Question: have so many Britons emigrated to the US that the average cheddar consumption there is determined by the immigration rate? Or was it the other way around, that so much cheddar was produced in the USA that the British felt compelled to emigrate there?
Question: is it due to the disregard of the well-intentioned advice "don’t swim with a full stomach" that most people drown at times of the highest ice cream sales?
And last but not least: is it raining because the road is wet?

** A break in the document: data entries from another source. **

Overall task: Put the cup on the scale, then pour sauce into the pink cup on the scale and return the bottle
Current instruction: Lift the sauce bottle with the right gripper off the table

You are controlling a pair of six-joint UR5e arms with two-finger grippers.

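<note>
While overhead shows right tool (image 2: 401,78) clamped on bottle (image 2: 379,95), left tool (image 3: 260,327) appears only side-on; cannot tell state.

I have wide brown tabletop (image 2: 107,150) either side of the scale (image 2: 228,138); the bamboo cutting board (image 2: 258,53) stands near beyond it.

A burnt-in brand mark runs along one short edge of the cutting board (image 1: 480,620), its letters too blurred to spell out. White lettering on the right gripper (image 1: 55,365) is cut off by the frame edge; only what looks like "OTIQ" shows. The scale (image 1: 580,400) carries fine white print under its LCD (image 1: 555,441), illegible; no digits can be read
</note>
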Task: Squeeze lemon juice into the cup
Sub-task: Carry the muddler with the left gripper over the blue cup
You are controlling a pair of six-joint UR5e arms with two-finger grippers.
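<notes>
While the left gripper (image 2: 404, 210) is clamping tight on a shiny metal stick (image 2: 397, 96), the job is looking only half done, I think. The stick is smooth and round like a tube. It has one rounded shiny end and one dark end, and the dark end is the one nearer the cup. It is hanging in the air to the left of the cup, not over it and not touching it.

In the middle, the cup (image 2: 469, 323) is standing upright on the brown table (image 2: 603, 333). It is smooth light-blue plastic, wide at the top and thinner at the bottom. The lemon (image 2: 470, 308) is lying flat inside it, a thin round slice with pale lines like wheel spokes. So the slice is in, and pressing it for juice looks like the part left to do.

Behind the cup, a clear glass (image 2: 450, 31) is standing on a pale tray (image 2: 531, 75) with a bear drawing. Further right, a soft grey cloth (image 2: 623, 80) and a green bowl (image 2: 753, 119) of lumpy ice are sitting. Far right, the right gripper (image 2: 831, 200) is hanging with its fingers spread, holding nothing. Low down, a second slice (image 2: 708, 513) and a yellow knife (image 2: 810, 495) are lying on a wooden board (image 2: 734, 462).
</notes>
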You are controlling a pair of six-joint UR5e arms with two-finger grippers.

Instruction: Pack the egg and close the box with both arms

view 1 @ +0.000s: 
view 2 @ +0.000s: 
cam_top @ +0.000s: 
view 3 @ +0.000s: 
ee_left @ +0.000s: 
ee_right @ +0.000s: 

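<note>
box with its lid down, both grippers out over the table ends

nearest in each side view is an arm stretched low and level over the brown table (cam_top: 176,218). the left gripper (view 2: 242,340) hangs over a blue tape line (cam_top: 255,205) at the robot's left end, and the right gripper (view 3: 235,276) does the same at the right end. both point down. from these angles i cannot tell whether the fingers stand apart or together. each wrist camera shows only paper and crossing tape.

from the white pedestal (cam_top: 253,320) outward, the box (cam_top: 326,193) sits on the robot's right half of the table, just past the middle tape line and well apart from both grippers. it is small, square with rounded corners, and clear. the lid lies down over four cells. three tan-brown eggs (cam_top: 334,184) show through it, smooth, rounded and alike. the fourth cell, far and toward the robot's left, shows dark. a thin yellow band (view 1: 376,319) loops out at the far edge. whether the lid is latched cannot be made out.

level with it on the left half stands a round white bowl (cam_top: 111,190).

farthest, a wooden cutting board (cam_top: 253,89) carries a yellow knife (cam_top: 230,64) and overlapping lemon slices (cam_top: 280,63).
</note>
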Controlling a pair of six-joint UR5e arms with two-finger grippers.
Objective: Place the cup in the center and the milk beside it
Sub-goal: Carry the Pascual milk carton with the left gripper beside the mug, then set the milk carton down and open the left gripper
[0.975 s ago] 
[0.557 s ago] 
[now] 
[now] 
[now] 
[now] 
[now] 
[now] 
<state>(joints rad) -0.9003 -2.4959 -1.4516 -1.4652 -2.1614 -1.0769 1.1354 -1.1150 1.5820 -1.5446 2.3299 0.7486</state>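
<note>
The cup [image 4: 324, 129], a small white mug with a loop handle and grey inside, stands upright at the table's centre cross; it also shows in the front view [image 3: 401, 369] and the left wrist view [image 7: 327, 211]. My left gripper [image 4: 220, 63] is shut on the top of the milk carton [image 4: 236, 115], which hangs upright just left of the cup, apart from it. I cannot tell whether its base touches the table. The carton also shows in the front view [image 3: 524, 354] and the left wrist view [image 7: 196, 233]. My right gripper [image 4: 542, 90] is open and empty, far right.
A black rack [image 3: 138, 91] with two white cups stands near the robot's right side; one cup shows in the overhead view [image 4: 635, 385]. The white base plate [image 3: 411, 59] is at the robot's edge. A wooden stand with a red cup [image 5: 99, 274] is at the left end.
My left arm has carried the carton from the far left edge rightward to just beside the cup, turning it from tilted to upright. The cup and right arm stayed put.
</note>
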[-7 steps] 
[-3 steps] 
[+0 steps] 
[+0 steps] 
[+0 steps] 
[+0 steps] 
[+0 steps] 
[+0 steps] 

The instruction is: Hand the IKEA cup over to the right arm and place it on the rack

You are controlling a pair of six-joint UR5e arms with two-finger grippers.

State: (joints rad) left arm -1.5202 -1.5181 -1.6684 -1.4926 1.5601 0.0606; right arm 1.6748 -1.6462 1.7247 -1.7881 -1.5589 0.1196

All three questions are thematically and fundamentally different, but they make one thing clear: if data is analysed and connections between different statements are discovered, one should, above all, ask the question: Why?
Correlation vs. Causality
Consider two statements, A and B. The correlation describes the strength and direction of the relationship between A and B. The correlation between A and B is the same. The correlation coefficient is a quantity between -1 and 1 that can be calculated from data, where 1 describes a relationship, 0 describes no relationship and -1 an opposite relationship. There are several approaches for the calculation - the best known is the correlation coefficient according to Pearson. The correlation says nothing about the relationship of the two statements to each other, it gives no answer to the why.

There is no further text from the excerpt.